# Alberta Spruce - Home Depot Sale



## mgilger (Feb 22, 2008)

I stopped in at my local Home Depot and they had a 50% sale going on all plants. They had small Alberta Sprice right at the entrance door for $5 each. This is the time of year to get the deals.


----------



## sbaxters4 (Jan 2, 2008)

I usually buy as many as I can at this time of the year! Right now I have 20 in my layout and will probably buy more next fall... Time has kind of run out for me doing much more this year unfortunatly....


----------



## blueregal (Jan 3, 2008)

My Home Depot doesn't even carry em to have a sale on em!! Dang it will some of you guys that do please send me about 20 or so of em at 3-5 dollars each!! Hah LOL but seriously folks if any of you could and would I would sure use em!! The Regal even more than 20 too!! 

Oh p.&s. we have a store out here called Menard's they have em or had em and they were $40+ Wally Weird had em for 7-10 dollars a few months ago they were already too big, and they looked like they had been frozen lot of yellow branches and such!!


----------



## altterrain (Jan 2, 2008)

I picked up a few a couple of weeks ago.
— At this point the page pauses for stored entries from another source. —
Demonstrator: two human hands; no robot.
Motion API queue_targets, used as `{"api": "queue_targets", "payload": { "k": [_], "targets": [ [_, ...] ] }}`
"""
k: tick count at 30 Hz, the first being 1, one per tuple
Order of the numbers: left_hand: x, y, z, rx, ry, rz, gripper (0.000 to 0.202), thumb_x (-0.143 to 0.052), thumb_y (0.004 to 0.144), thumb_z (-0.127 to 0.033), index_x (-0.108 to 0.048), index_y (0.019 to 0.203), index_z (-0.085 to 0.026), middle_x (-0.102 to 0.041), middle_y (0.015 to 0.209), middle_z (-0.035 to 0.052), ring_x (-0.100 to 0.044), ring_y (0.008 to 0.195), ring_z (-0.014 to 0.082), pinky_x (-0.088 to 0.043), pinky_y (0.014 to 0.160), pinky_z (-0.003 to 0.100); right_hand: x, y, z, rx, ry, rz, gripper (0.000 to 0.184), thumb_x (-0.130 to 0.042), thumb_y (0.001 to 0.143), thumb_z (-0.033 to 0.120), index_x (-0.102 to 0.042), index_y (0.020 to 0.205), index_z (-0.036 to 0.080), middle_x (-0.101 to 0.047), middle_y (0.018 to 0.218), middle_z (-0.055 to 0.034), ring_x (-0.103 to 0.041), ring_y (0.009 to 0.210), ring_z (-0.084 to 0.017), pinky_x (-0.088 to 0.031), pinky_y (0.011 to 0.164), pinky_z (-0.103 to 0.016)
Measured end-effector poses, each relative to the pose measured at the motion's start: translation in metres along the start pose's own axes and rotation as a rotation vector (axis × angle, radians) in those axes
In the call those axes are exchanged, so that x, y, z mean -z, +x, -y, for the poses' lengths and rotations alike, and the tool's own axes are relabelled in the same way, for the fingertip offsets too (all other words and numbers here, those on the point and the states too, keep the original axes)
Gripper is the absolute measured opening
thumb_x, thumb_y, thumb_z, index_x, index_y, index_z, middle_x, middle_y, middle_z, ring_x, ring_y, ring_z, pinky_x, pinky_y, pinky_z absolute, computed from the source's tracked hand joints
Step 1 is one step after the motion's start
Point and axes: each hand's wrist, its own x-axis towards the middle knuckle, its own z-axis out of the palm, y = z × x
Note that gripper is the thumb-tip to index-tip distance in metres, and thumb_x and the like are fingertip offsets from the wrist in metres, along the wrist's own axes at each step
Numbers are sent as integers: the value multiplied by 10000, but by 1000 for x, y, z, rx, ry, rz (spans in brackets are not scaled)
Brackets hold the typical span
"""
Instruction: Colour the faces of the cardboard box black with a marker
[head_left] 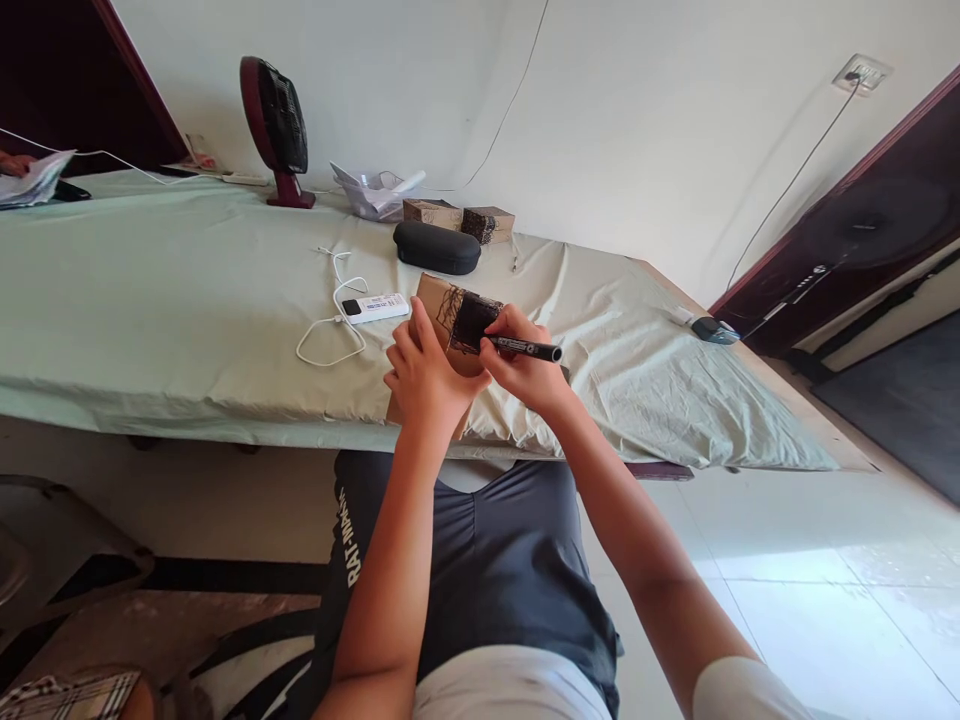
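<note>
The left grip (429, 368) clasps the near-left part of a brown rectangular cardboard box (459, 352). The right grip (517, 355) is pinched around a slim black cylindrical marker (534, 349), just right of the box's dark scribbling. Beyond both grips lies a black oblong case (436, 248), on the pale green cloth-covered surface (187, 300).

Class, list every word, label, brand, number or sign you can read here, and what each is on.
"RAT-MA…": dark trousers, left leg; ending unclear.
Marker pen: pale print, too small to read.
White block: printed label, too small to read.
Cardboard box: dark scribbles, no readable words.
Dark panel, right: pale mark, too blurred.
</note>
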Motion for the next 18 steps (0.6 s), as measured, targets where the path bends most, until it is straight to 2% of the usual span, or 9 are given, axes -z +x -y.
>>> {"api": "queue_targets", "payload": {
  "k": [3, 7, 12, 15, 18],
  "targets": [
    [-1, 1, 4, -29, -23, -15, 1340, -914, 685, -389, -140, 1761, -189, -417, 1620, 266, -455, 1455, 547, -478, 1107, 785, 4, 6, 0, 25, -36, -62, 178, -654, 875, 291, -479, 884, 264, -525, 645, 77, -420, 562, -118, -386, 620, -300],
    [-3, 3, 10, -56, -78, -42, 1356, -941, 651, -338, -151, 1748, -239, -417, 1605, 263, -450, 1436, 568, -443, 1102, 830, 10, 22, 1, 64, -23, -111, 217, -686, 898, 333, -487, 844, 265, -531, 662, 57, -424, 577, -124, -398, 613, -304],
    [-3, 7, 21, -75, -129, -16, 1388, -947, 644, -330, -112, 1750, -250, -395, 1599, 276, -409, 1459, 610, -406, 1082, 885, 13, 33, 0, 49, 138, -141, 220, -719, 884, 369, -536, 838, 256, -547, 684, 35, -456, 592, -131, -363, 571, -297],
    [-3, 14, 39, -142, -180, 28, 1421, -960, 631, -315, -87, 1752, -279, -365, 1621, 269, -373, 1507, 602, -378, 1118, 883, 13, 34, -5, -19, 228, -149, 197, -721, 853, 359, -564, 822, 244, -548, 669, 38, -464, 597, -126, -357, 573, -292],
    [-3, 23, 66, -283, -287, 83, 1485, -992, 594, -323, -63, 1752, -314, -349, 1640, 241, -321, 1575, 561, -307, 1223, 838, 10, 35, -10, -107, 260, -80, 193, -734, 808, 336, -574, 766, 237, -549, 633, 41, -461, 588, -120, -346, 569, -290]
  ]
}}
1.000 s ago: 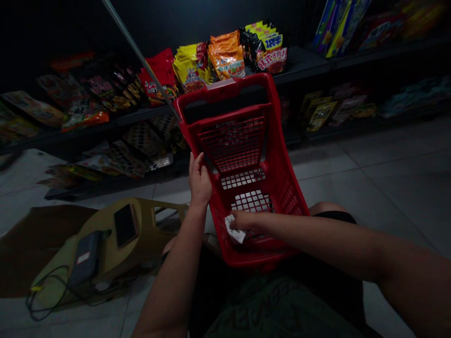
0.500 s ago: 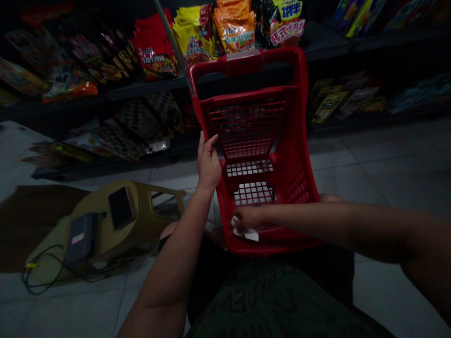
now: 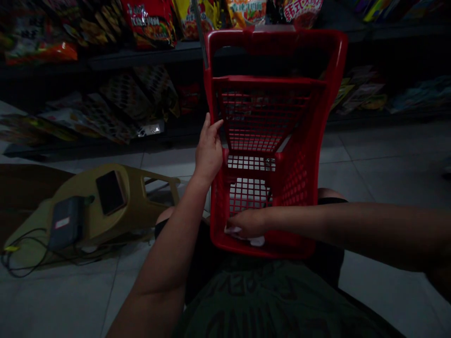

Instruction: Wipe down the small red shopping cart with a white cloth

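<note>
R grip (image 3: 246, 223) shut on white cloth (image 3: 243, 230), now more covered, in red basket (image 3: 296, 185) (L grip (image 3: 208, 155) open).

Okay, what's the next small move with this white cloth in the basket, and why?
Probably slide the white cloth from the near corner across the grid floor of the red plastic shopping basket. Your right hand is already pressing it down at the near end, and your left hand is at the side wall, where it can steady the basket.
</note>
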Tool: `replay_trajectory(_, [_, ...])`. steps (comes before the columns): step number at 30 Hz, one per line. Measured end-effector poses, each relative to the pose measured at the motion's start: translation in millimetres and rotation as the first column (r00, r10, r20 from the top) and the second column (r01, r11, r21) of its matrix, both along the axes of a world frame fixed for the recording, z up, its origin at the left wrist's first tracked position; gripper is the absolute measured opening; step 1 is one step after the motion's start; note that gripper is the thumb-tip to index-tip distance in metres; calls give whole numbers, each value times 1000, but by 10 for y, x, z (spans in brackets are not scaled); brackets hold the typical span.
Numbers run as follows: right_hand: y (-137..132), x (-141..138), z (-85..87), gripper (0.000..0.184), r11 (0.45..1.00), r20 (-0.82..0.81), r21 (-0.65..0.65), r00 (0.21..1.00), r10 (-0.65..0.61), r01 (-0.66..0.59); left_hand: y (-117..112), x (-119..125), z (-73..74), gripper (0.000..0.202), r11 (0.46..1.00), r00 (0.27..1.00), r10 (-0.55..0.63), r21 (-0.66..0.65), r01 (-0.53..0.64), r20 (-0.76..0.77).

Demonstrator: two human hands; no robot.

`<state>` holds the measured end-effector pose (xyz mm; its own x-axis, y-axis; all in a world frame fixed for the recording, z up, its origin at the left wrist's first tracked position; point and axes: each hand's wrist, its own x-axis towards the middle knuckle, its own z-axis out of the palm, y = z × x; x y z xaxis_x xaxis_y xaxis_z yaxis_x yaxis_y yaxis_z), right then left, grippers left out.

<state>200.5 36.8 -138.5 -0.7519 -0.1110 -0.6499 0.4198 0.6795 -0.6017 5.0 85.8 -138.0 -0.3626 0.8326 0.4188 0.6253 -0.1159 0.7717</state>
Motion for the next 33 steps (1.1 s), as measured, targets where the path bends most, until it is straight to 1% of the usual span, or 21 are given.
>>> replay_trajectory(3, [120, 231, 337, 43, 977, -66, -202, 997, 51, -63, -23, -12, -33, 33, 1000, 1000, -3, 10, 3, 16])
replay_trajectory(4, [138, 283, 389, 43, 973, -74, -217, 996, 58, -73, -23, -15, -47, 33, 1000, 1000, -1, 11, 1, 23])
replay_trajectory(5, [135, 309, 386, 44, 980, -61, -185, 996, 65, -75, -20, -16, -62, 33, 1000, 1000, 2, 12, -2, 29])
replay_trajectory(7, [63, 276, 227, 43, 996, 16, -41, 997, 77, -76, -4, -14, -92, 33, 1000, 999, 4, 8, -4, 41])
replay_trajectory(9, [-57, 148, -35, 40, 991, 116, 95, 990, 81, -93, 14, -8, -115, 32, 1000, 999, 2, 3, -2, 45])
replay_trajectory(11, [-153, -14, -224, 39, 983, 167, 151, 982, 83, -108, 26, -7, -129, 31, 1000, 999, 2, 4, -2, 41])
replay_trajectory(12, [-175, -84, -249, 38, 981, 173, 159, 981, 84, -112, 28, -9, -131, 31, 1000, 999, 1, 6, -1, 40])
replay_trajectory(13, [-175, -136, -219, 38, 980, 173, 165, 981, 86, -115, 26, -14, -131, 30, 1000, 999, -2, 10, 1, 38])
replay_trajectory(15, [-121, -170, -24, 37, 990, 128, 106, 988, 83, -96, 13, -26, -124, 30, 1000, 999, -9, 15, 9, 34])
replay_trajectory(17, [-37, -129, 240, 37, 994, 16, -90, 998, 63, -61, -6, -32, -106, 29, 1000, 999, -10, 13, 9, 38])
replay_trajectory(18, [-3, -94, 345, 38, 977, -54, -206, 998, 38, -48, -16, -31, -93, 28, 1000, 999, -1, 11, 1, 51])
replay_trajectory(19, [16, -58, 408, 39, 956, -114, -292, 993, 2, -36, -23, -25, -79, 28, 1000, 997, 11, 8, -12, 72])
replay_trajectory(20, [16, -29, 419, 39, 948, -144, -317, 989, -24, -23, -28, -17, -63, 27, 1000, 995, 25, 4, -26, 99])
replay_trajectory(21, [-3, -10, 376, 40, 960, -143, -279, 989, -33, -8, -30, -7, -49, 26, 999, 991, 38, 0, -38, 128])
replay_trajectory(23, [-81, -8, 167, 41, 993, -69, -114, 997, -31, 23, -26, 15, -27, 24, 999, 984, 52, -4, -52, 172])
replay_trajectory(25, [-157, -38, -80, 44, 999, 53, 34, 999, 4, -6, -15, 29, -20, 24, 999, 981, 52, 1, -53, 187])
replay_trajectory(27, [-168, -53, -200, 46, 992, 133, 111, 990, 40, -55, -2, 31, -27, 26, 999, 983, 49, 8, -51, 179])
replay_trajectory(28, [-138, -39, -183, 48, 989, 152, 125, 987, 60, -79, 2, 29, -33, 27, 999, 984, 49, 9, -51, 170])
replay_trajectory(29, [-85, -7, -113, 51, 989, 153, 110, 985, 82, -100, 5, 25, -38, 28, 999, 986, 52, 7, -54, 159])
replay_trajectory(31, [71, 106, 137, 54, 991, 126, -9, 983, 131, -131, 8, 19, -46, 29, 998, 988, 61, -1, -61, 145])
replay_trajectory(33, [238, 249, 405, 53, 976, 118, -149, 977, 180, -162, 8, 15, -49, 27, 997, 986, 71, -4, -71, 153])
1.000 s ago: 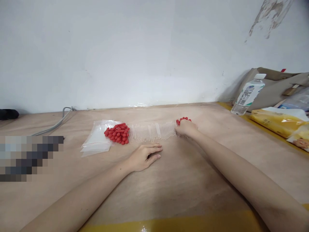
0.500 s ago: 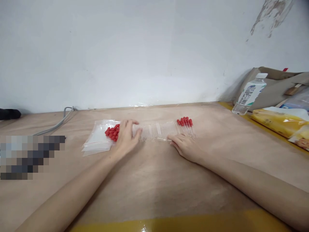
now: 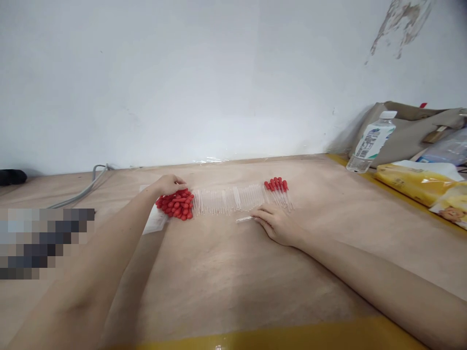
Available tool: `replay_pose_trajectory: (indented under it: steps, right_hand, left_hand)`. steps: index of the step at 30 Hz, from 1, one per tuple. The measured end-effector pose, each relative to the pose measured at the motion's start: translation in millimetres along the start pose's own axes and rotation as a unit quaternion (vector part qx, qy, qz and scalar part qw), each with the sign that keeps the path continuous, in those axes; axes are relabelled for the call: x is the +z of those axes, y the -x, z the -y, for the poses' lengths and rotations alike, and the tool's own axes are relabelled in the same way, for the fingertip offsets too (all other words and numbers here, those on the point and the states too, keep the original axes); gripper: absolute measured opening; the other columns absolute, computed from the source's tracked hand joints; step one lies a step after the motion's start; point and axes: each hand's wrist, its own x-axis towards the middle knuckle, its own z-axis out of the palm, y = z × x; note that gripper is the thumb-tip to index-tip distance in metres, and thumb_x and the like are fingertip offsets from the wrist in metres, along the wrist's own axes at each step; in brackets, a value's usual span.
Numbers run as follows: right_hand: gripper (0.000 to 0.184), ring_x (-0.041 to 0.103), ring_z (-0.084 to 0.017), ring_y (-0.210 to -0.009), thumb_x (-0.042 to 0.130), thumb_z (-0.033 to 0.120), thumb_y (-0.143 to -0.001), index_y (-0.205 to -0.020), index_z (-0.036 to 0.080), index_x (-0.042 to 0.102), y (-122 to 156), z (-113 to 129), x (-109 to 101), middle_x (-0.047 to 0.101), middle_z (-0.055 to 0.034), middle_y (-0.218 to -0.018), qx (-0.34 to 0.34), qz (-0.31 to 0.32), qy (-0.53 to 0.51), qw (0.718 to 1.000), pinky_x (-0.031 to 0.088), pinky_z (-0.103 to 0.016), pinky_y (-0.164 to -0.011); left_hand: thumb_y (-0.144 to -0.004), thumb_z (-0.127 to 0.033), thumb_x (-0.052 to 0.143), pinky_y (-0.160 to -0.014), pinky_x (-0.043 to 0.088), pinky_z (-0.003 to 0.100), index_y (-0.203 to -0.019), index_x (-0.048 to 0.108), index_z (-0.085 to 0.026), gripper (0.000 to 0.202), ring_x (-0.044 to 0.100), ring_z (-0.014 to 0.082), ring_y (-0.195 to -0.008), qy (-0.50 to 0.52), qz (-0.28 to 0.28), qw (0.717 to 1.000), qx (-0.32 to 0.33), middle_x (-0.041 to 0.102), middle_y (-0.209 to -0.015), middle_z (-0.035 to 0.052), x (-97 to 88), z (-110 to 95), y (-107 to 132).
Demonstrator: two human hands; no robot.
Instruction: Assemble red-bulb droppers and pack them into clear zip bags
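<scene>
At the back edge of a heap of red rubber dropper bulbs [image 3: 178,206], my left hand [image 3: 170,184] has its fingers curled down and closed on a bulb; the fingertips are partly hidden. My right hand [image 3: 279,224] pinches a thin clear dropper tube [image 3: 244,219], which points left and lies low over the table. Between the hands, a row of clear tubes [image 3: 222,201] lies side by side. Beyond my right fingers, several tubes fitted with red bulbs [image 3: 276,184] lie at the row's right end.
Clear plastic bags [image 3: 155,221] lie under and beside the bulb heap, partly behind my left forearm. A grey cable [image 3: 80,193] runs at the left. At the right stand a water bottle [image 3: 370,146], a beige bag [image 3: 404,129] and a yellow packet [image 3: 408,182]. A white wall [image 3: 219,82] closes the back.
My left hand has moved left and back from the tube row to the bulb heap, uncovering more bulbs. The right hand keeps the tube, now a little nearer to me.
</scene>
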Motion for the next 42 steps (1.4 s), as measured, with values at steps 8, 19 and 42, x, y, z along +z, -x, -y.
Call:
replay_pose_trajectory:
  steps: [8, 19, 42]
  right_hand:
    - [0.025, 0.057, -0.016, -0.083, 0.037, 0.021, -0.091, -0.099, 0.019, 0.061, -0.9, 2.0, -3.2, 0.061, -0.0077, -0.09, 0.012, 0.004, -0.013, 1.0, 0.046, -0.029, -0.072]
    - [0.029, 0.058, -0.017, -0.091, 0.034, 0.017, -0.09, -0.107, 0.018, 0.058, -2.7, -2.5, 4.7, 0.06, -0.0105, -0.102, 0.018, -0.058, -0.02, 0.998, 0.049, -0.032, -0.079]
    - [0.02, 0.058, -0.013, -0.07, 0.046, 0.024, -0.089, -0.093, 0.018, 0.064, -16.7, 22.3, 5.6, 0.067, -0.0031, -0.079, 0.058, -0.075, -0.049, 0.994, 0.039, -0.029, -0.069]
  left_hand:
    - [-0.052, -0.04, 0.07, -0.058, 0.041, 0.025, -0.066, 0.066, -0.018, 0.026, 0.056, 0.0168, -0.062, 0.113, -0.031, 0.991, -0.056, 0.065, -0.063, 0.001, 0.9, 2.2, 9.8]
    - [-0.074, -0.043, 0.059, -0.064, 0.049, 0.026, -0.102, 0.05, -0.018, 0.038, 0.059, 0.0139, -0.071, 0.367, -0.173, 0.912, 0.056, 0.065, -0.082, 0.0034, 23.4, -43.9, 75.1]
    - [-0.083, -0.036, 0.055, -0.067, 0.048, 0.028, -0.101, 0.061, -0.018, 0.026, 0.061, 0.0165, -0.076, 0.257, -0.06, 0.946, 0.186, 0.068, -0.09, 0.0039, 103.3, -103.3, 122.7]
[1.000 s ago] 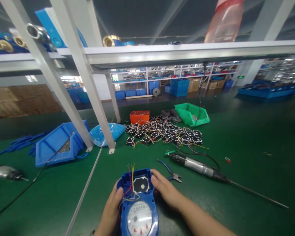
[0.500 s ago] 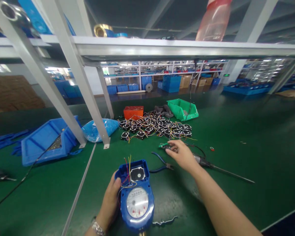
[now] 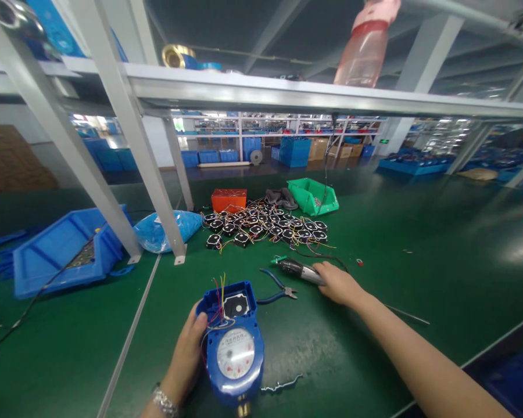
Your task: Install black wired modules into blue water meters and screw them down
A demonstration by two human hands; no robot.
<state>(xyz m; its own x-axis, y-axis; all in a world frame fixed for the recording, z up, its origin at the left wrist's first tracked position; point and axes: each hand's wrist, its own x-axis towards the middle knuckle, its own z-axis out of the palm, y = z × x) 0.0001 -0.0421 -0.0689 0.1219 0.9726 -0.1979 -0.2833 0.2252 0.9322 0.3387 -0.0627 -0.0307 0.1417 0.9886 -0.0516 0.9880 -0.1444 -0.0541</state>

They were the standard $7 but they were jumbo size, far too big for the pot. I picked up some nice blue star junipers too. 

-Brian


----------



## pete (Jan 2, 2008)

Hey mark thanks for the news karen and me will stop by tomorrow and see what they have left we are also going to donzells to see if they have any of their minture trees on sale yet


----------



## tom h (Jan 2, 2008)

I wait for the $1 ones









We have about 3 Home Depots close, so I go to each one to get whats left.


tom h


----------



## jbwilcox (Jan 2, 2008)

I have 50 which I bought about four years ago. They are now about 3 feet high and all have survived.

Does anyone know how to limit their growth?

Mine are now starting to encroach on some track work. If it keeps up I will have to dig them up and transplant them.

Thanks,

John


----------



## Richard Weatherby (Jan 3, 2008)

Don't hesitate to hack them up. Take out about 50 percent of the branches. Remove bottom branches completely to form a trunk. Now that I said that ... this is not the time of the year to do it. Do it in late spring. This is also not a great time to transplant but it should work.


----------



## George Schreyer (Jan 16, 2009)

I bought mine 12 years ago and the biggest one is only 18" high. You must have a different variety. 

My local HD doesn't have them at all. The guy there said that every region gets stock from local suppliers so that any given area will not have the same stuff.


----------



## NTCGRR (Jan 2, 2008)

My oldest one is over 10 years old from another layout, its around 4ft tall. I do like Richard said cut them up, I like long and lean. Mine adv 12" to 4ft. 
I have noticed that the north highline in part shade, those trees have caught up with the ones in full sun. 
Every year I try to buy a dozen or so.


----------



## mgilger (Feb 22, 2008)

Pete, let me know if you find any. I was just to ours up in Fairlawn and they still had them right by the entrance.


----------



## mgilger (Feb 22, 2008)

John,
My understanding is that if you cut all the new growth off each year, it will limit their growth. I have also heard if you limit their root growth by leaving them in their pots, but cut out the bottom of the pot. I have not tried that, but I have done the pruning and it does seem to work. I have some that are 5 years old now and they are maybe only 10% larger than when I planted them.


----------



## JLienau (Jan 20, 2008)

I have 72 Alberta spruces the oldest is about 12 years old and about twenty inches high. I remove all the new growth each spring and when I get a new Spruce I remove about 60% of all the growth. It takes time to do this but its worth it.


----------



## nkelsey (Jan 4, 2008)

My local Walgreens has 1 gallon spruces for 4.99


----------



## Jerry Barnes (Jan 2, 2008)

We have some about 4' tall that are 15 years old, brought them out from our old layout in town. Anymore, we plant them in their pots, just cut off the top edge.


----------



## Doug C (Jan 14, 2008)

Early summer, I always eyeball certain plant suppliers and this yr i acquired 5 - 8in. specimums for the low discounted price of $2.50cdn early july. Oddly the batch this store received had been pruned roughly to resemble globes. Planted them together in a new extension area mid-july and they seem so far to be weathering winter well ! 

Of the previous 10 I've acquired over the yrs, I have had only one died and that was winter kill maybe just a bad spot (too much sand ?) cut it down leaving the stump. 

This in a region where they are said not to be able to florish, and they are shipped in from other regions of N.A. 


doug c


----------